Strang 2 / Kapitel 17
     
    „Weisst du eigentlich, wo Seppi ist?“ Es war ein strahlend schöner Tag. Die Sonne hatte die Wand des Hauses aufgeheizt, was Ruth dazu bewog, ihre Näharbeiten nach draussen mitzunehmen, wo sie auf ihrer steinernen Bank ganz nah an der wärmenden Hauswand arbeiten konnte. Sie stellte den grossen Korb vor ihre Füsse, legte das Nähzeug neben sich und schnappte sich die erste Socke. Durch das Loch im Gewebe passten ihr Daumen und ihr Zeigefinger. Seufzend legte sie die Socke auf ihre Knie und schnappte sich Nadel und Faden. Sie war gerade mit Einfädeln beschäftigt, als Martin strammen Schrittes über den Hof marschierte.
    Wortlos ging er an ihr vorüber.
    Ruth musterte ihn. Sie kannte ihre Jungs. Wenn Martin mit diesem Schritt durch die Lande zog, war er konzentriert und nicht aufzuhalten. Seine Umwelt war vergessen, seine Aufmerksamkeit galt der Aufgabe. Er steuerte in den Werkzeugschuppen. Kurz darauf kam er mit einer Axt wieder heraus.
    „Martin?“ Ruth versuchte es vorsichtig noch einmal. Im ersten Augenblich schien er wieder nichts gehört zu haben. Er trat den Rückweg über den Hof an. Als er sich umdrehte, entdeckte er seine Mutter an der Hauswand. Er zuckte leicht zusammen.
    „Pass bloss auf, dass dir die Axt nicht aus den Händen rutscht.“
    „Entschuldige. Ich war in Gedanken.“
    „Das habe ich vermutet. Ich will dich auch nicht aufhalten. Ich wollte nur wissen, ob du Seppi seit gestern zu Gesicht bekommen hast.“
    Martin dachte kurz nach. Dann schüttelte er langsam den Kopf. „Nein. Nina und Tascha, aber Seppi? Nein.“
    „Mhm. Danke.“ Ruth wurde nachdenklich und Martin besorgt.
    „Fehlt er denn?“
    „Ja, seit gestern Mittag.“
    „Gestern Mittag? Gestern war…“ Martin unterbrach sich.
    „…Rudi hier.
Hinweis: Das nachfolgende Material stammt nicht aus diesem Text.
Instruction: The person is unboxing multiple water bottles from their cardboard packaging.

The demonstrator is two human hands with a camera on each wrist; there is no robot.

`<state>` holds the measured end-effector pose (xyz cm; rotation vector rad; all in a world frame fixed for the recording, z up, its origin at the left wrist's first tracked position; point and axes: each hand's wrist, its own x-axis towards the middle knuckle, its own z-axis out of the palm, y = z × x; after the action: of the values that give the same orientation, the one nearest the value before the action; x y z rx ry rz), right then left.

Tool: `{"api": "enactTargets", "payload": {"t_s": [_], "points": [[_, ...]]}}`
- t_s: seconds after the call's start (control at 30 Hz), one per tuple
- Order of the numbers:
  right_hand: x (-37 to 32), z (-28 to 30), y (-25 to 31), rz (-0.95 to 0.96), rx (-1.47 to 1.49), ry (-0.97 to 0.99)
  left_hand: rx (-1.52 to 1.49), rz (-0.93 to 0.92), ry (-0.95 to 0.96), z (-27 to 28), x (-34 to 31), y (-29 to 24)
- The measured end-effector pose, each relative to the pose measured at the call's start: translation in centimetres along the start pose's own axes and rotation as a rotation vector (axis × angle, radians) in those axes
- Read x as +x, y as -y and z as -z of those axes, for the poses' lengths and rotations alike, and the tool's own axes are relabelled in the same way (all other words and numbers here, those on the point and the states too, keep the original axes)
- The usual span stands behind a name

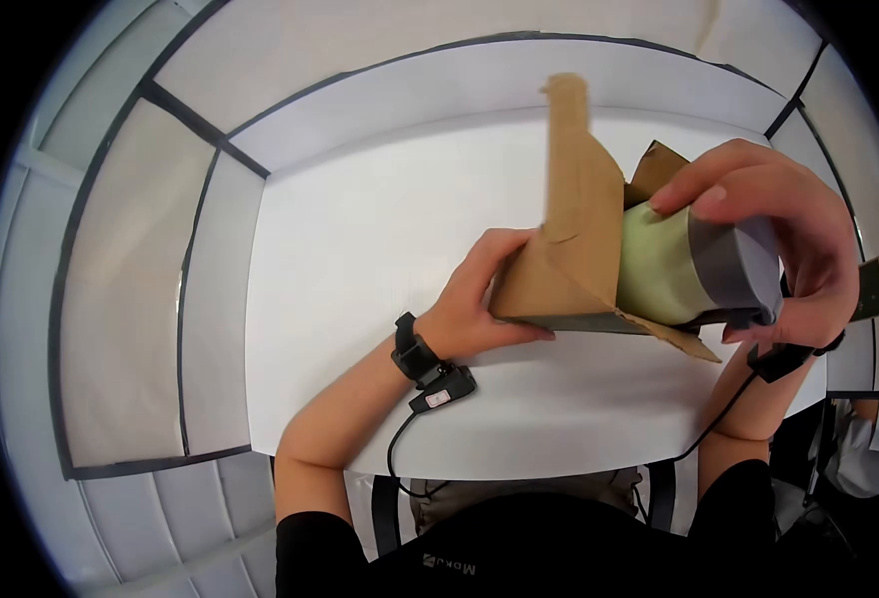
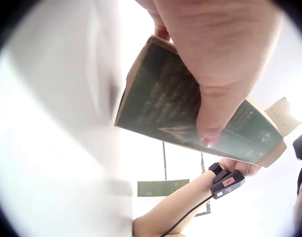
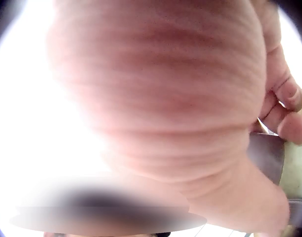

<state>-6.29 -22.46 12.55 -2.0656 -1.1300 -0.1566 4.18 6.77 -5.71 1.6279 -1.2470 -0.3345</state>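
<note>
Partly inside the cardboard box (image 1: pixel 569 269) sits a green-and-grey tumbler (image 1: pixel 659 264), seemingly mid-slide, the fingers of the right hand (image 1: pixel 818 224) curled round it and those of the left hand (image 1: pixel 464 304) gripping the box, so the next move calls for straight alignment past the flaps (image 1: pixel 579 189).

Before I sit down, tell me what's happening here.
A person is handling a boxed item over the white table. The left hand grips the cardboard box, whose flaps stand open. The right hand holds a pale green container with a grey end, which sits partly inside the box and partly out of its open end. Whether it is going in or coming out, I can't tell.
</note>
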Motion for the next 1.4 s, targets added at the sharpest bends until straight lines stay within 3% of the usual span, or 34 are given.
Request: {"api": "enactTargets", "payload": {"t_s": [0.1, 0.2, 0.37, 0.47, 0.57, 0.73, 1.0, 1.17, 1.3, 1.4], "points": [[0.2, -0.7, 0.1, -0.086, -0.014, 0.022, 0.041, -0.064, -0.030, 0.0, 0.0, 0.3], [0.5, -1.1, 0.1, -0.181, -0.021, 0.048, -0.081, 0.047, -0.034, -0.2, 0.0, 0.2], [1.0, -1.0, 1.3, -0.427, -0.032, 0.092, -0.131, 0.051, -0.059, -0.3, 0.1, 0.4], [1.1, -0.9, 1.4, -0.461, -0.024, 0.111, -0.139, 0.082, -0.051, -0.3, 0.1, -0.1], [0.7, -0.6, 0.7, -0.364, -0.001, 0.106, -0.159, 0.109, -0.042, -0.4, 0.2, -0.6], [0.1, 0.4, 0.1, -0.237, 0.030, 0.143, -0.029, 0.008, -0.044, -0.2, -0.2, -0.5], [0.5, -1.9, -0.3, -0.284, -0.145, 0.017, -0.147, 0.091, -0.062, -0.5, -0.1, 0.2], [0.9, -2.3, -0.7, -0.253, -0.065, -0.039, -0.183, 0.137, -0.069, -0.5, -0.2, 0.6], [1.4, -1.7, -0.1, -0.358, -0.137, -0.103, -0.179, 0.071, -0.096, -0.7, -0.3, 0.7], [1.6, -1.5, 0.3, -0.381, -0.138, 0.005, -0.176, 0.088, -0.098, -0.7, -0.2, 0.5]]}}
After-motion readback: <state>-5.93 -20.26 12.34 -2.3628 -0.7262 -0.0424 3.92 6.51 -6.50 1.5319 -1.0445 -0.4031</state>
Ja. Aber er wird kaum unseren Hund mitgenommen haben.“
    „Mama, es geht hier um Rudi“, betonte Martin.
    „Ach komm, jetzt hör auf. Rudi ist zwar skrupellos, aber an unseren Hunden hat er sich noch nie vergriffen.“
    „Er hat meinem Hasen im wahrsten Sinne des Wortes den Hals umgedreht. Als ich daneben stand. Und warum? Weil der Hase die Möhre gegessen hatte, die Rudi zum Abendessen haben wollte. Er ist vollkommen gestört.“
    „Was den Umgang mit Tieren angeht, so gebe ich dir Recht. Ansonsten ist er harmlos. Alles was grösser ist als eine Gans lässt er in Ruhe.“
    „Muss ich dich an die Kuh erinnern?“
    Die Kuh. Er hatte sie einfach erschossen. Der Grund war heute noch unklar. Ruth seufzte.
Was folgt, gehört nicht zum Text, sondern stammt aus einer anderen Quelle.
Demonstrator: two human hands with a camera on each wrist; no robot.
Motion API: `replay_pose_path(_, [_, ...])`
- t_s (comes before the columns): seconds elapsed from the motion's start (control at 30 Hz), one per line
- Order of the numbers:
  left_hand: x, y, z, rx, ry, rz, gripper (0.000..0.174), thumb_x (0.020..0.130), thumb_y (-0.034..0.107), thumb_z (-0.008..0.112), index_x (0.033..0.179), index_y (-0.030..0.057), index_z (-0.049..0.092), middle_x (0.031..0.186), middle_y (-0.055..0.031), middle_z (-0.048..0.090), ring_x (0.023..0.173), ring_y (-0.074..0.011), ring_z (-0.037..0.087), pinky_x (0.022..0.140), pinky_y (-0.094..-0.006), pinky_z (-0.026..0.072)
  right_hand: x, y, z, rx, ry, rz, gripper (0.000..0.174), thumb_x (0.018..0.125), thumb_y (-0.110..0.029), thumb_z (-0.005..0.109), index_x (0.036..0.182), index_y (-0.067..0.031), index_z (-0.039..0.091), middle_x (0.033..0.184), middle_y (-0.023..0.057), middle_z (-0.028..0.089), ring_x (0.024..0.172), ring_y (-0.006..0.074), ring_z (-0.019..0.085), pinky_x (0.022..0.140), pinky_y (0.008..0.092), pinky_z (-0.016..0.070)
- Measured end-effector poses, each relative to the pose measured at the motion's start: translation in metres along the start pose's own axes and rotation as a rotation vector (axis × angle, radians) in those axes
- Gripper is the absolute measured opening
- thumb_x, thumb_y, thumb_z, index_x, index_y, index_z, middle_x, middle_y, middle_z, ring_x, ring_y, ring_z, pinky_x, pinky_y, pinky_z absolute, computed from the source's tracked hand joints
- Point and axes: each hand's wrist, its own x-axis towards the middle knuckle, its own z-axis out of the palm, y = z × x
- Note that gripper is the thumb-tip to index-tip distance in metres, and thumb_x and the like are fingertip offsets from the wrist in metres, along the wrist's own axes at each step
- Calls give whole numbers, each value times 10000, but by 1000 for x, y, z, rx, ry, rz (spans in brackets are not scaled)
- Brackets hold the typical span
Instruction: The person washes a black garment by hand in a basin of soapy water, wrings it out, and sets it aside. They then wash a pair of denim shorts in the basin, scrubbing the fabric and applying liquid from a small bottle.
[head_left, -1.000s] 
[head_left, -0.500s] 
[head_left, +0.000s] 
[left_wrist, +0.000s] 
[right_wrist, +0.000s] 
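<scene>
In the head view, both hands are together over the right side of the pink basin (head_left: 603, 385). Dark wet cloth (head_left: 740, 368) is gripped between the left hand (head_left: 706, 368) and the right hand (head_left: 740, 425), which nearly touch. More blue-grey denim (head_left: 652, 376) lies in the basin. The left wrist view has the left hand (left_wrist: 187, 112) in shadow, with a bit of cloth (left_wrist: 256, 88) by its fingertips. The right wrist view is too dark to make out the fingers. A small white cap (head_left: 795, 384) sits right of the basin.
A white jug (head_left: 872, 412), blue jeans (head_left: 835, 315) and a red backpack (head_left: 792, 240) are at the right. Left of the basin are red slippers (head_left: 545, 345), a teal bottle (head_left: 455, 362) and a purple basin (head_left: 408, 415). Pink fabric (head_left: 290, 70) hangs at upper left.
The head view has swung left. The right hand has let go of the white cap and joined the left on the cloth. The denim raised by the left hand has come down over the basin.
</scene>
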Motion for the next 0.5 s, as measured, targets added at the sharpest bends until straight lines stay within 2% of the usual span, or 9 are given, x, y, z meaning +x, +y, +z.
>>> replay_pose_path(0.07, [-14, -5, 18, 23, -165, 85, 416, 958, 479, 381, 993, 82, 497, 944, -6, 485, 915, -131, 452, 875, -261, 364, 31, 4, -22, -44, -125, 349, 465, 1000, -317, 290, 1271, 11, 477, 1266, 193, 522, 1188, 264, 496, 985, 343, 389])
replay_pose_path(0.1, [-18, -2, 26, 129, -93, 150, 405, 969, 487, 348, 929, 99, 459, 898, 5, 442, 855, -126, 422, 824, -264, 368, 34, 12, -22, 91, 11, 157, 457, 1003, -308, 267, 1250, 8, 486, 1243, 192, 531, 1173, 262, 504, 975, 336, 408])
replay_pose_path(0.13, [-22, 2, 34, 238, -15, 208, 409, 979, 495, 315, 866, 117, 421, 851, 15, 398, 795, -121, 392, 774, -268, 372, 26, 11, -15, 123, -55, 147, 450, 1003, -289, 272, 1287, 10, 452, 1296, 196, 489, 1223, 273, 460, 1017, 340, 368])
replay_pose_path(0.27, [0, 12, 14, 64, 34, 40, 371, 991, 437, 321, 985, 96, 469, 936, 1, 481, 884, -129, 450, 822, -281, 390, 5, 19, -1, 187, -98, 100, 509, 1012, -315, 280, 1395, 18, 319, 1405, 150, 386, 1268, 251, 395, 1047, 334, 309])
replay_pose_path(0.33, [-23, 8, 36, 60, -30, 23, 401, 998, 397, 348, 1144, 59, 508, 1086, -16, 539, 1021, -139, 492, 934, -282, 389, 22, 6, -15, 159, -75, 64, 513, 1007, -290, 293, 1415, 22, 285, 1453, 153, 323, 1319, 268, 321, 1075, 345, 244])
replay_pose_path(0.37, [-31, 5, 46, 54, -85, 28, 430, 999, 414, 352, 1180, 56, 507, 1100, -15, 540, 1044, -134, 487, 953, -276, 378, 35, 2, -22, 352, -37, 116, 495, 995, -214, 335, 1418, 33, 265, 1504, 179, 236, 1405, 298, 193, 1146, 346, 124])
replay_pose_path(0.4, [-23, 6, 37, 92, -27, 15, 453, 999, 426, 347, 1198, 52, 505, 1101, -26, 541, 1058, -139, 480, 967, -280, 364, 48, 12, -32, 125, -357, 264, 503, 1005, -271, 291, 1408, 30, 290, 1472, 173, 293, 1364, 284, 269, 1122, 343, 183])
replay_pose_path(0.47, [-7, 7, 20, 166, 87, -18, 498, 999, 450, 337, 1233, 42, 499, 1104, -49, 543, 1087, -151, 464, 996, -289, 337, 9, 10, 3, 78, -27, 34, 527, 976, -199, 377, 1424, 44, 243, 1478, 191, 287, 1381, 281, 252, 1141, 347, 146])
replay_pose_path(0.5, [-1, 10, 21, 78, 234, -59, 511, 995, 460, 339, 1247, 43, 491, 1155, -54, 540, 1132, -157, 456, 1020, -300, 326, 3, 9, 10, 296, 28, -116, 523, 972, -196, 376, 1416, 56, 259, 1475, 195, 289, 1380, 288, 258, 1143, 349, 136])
    „Eben. Sie stand friedlich auf der Weide. Sie hat nichts getan. Seppi ist weder so gross wie eine Kuh, noch steht er friedlich herum. Er könnte in Rudis Augen also sehr wohl etwas getan haben.“
    „Er wollte auf die Jagd gehen. Vielleicht hat er ihn mitgenommen. Seppi ist ein sehr guter Begleiter.“
    „Rudi nimmt nie etwas anderes mit als sein Gewehr. Hoffen wir, dass Seppi nur irgendwelche Flausen im Kopf hat und bald wieder heimkommt.“ Martin warf seiner Mutter einen Blick zu, der seine zuversichtlichen Worte Lügen strafte. Er schulterte seine Axt und ging davon.
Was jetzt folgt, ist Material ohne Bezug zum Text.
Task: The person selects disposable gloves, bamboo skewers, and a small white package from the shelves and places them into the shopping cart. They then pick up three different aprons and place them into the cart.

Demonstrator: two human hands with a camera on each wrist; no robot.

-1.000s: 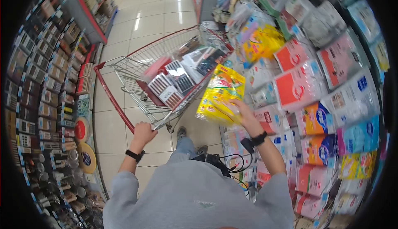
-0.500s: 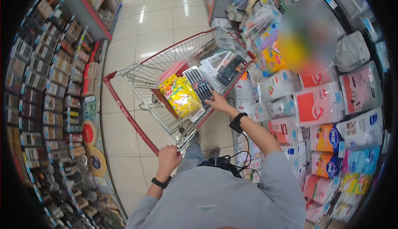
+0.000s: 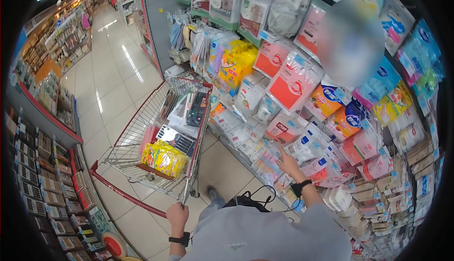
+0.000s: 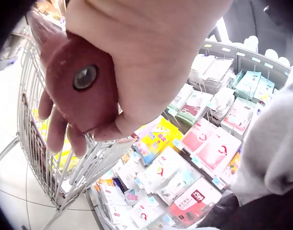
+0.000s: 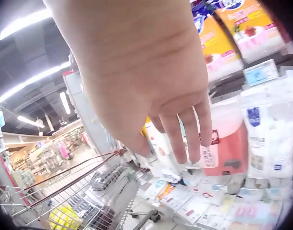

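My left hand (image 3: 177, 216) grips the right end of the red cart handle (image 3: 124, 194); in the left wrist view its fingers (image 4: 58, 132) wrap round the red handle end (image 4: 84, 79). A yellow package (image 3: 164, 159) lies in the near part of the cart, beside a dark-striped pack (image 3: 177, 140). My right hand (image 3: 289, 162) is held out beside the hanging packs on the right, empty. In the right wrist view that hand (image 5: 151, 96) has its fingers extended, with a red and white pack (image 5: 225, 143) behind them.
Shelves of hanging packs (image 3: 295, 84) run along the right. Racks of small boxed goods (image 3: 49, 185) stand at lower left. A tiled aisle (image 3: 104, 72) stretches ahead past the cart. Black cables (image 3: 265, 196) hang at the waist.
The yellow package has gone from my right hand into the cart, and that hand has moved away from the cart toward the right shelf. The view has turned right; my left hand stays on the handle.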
    Ruth hatte ein schlechtes Gefühl. Seppi war ein zuverlässiger Hund. Wo konnte er nur sein?
     
    Rudi durchquerte den Wald in sicheren Schritten. Bald kam er am Fuss des Horns an. Er wollte sich diese Gämse holen, von der die Jäger im Dorf tags zuvor gesprochen hatten.
    Eine weisse Gämse. So etwas hatte es in dieser Region noch nie gegeben.
    Wenn dieses Tier tatsächlich existierte, würde er es finden. Er würde es erlegen und den Kopf zuhause über den Kamin hängen. Zuerst würde er es aber in der Beiz im Dorf präsentieren und sich hochleben lassen.
    Der Aufstieg war anstrengend, aber der Gedanke an den Erfolg trieb ihn an. Nach und nach lichteten sich die Bäume. Das steile Gelände wurde felsiger und karger. Die Gefahren des Waldes liess Rudi hinter sich. Jetzt musste er sich denen des Felsmassivs stellen.
    Er blieb stehen und verschaffte sich einen Überblick. Rundherum thronten mannshohe Gesteinsbrocken. Dazwischen taten sich meist gefährliche Spalten auf. Manche Felsen waren überhängend, manche stabil wirkenden Steine waren lose.